Lire le texte de l’intervention d’Eric Bocquet sur la PPL Actions de groupe
Madame la Présidente,
Monsieur le Garde des Sceaux,
Monsieur le Président de la Commission
Monsieur le Rapporteur,
En 2013, l’action de groupe était qualifiée par le ministre d’alors, Monsieur Pierre Moscovici, comme une véritable conquête démocratique, mais en même temps qu’il ne s’agissait pas d’ouvrir la boîte de Pandore et de susciter des comportements de chasseurs de primes.
Restreinte au droit de la consommation à ses origines, la procédure d’action de groupe a été élargie par la loi du 18 novembre 2016 à d’autres matières, telles que l’environnement et la santé.
Les garde-fous visant à éviter les dérives constatées dans d’autres pays, « aux graves conséquences pour les entreprises » toujours selon Pierre Moscovici, ont dévitalisé cette promesse de justice accessible au plus grand nombre.

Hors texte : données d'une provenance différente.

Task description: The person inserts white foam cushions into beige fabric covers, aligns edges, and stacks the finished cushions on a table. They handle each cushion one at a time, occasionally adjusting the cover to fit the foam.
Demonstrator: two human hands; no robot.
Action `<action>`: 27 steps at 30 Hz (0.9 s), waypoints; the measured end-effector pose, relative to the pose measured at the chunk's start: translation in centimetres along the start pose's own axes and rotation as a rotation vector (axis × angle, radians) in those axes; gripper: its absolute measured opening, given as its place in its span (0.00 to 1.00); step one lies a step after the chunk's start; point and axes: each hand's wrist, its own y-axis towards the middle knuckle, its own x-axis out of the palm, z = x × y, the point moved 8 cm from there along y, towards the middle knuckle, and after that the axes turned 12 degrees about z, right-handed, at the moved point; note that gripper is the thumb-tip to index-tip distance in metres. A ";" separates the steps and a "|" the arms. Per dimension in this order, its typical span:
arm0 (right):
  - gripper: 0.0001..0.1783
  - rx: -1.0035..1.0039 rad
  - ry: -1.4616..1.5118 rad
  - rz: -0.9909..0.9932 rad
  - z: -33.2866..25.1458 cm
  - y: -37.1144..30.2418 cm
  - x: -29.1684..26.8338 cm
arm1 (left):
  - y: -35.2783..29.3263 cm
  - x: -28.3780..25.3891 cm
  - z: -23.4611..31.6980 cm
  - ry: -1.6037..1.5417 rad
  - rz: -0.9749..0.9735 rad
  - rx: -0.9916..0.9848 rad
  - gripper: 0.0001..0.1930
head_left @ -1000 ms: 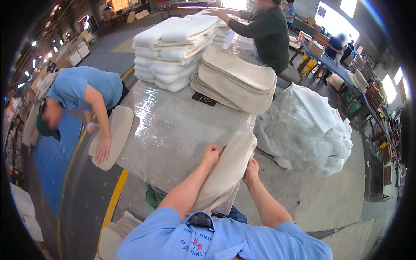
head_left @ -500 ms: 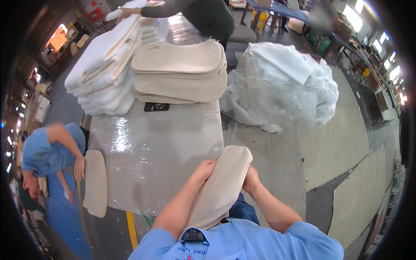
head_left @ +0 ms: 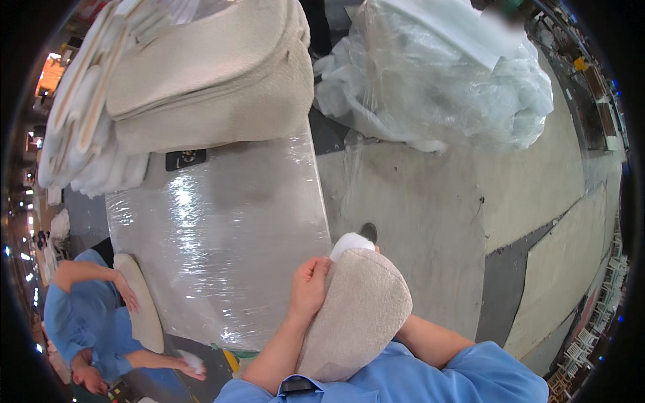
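Note:
A beige fabric cushion (head_left: 359, 309) is tilted up against my body, its rounded end pointing away from me. White padding (head_left: 354, 243) pokes out beyond that far end. My left hand (head_left: 311, 285) is closed on the cushion's left edge, fingers curled beside the white padding. On the other side, my right forearm (head_left: 430, 336) goes in behind the cushion, which hides nearly all of my right hand and its fingers.
A plastic-wrapped table (head_left: 248, 221) bears a stack of beige cushion pieces (head_left: 215, 80), folded white padding (head_left: 87, 114) and a small black item (head_left: 185, 159). A clear-wrapped white bundle (head_left: 437, 74) lies beyond. At left, a co-worker (head_left: 87, 309) handles another beige cushion (head_left: 139, 302).
My view has tipped downward and closer. The cushion's far end has turned broader toward me, and white padding now shows past it. The co-worker's one hand now holds something white.

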 end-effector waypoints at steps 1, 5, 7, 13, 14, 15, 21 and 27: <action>0.27 0.004 0.004 0.015 0.4 0.2 -0.6 | 0.1 0.1 0.2 -0.008 0.023 -0.002 0.16; 0.27 0.014 -0.006 0.039 0.8 0.3 -1.2 | 1.0 -0.2 1.9 0.068 0.085 0.078 0.17; 0.27 0.014 0.000 0.048 0.9 0.3 -1.2 | 1.4 0.0 2.3 0.104 0.100 0.093 0.18; 0.26 0.012 0.011 0.063 1.3 0.4 -1.2 | 2.3 0.7 3.5 0.126 0.082 0.150 0.19; 0.25 0.012 0.011 0.064 1.4 0.5 -1.2 | 2.4 0.7 3.5 0.127 0.077 0.151 0.20; 0.25 0.019 0.014 0.067 1.6 0.3 -1.2 | 2.6 0.8 3.5 0.128 0.079 0.133 0.20; 0.24 0.005 0.023 0.072 1.9 0.6 -1.4 | 3.7 3.6 4.1 0.150 0.019 0.077 0.20; 0.23 -0.033 0.000 0.068 1.5 1.4 -1.0 | 3.7 1.9 2.9 0.187 -0.139 0.009 0.20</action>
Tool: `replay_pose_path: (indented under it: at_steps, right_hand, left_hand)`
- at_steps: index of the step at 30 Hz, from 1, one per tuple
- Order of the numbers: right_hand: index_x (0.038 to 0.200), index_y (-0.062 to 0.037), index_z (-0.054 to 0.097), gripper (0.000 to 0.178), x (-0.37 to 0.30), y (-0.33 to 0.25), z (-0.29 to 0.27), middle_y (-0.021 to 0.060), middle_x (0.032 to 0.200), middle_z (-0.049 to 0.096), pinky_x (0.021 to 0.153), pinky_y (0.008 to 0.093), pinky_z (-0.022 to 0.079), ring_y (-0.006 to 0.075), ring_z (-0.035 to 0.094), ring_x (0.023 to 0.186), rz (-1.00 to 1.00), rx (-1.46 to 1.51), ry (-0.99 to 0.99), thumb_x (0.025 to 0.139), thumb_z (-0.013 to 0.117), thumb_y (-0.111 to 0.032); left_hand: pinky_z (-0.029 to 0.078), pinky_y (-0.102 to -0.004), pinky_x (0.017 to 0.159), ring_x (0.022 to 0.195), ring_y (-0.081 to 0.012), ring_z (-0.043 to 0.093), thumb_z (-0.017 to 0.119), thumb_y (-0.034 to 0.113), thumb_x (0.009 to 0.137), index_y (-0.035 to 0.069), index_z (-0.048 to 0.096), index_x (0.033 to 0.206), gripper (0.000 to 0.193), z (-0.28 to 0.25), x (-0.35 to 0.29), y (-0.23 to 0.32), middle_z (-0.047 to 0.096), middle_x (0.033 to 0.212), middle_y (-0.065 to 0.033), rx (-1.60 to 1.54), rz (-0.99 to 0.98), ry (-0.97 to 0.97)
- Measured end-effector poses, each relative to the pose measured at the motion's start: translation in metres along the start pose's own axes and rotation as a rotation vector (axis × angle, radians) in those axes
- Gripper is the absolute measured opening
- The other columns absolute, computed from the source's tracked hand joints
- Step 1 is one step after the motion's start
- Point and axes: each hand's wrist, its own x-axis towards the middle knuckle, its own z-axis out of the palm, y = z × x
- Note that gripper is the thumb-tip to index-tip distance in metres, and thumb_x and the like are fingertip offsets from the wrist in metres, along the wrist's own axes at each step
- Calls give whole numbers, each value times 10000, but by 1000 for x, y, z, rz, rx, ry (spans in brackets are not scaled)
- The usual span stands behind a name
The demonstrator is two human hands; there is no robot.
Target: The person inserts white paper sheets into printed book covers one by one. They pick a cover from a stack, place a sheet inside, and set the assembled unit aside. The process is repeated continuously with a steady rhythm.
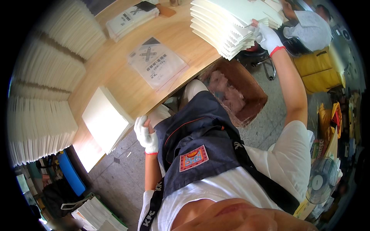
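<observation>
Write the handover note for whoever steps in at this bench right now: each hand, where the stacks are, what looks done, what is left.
Right hand, in a white glove, is raised and grips the edge of the fanned stack of cream sheets at the far right corner of the wooden table.
Left hand, also gloved, holds nothing and rests at the table's near edge beside the small cream stack.
A clear-bagged printed sheet lies mid-table; a pile of similar bagged packs sits at the far edge.
Done: one pack bagged mid-table, it seems.
Left: the fanned stack looks undiminished.
</observation>
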Motion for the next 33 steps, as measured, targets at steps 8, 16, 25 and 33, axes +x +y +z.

Le bilan fait apparaître selon la Direction des affaires civiles et du sceau un défaut d’attractivité, ça a été rappelé par plusieurs de nos collègues, si bien que seules 35 actions de groupe ont été initiées depuis 2014. Une seule est parvenue à contourner les méandres procéduraux et à se frayer une place jusqu’au juge, qui l’a déclarée recevable.
En effet, c’est le 5 janvier 2022 que le juge décidait que le laboratoire Sanofi allait devoir se confronter à une action de groupe formulée par l’association des victimes du valproate de sodium. A été reconnue la légitimité des requérants à vouloir obtenir réparation des malformations et des troubles du neurodéveloppement, bien connus par la firme. Sanofi a interjeté appel, l’incertitude demeure à ce jour. La première action de groupe qui passe l’étape de la première instance sera peut-être la première réelle déception d’une procédure trop complexe depuis ses premiers jours.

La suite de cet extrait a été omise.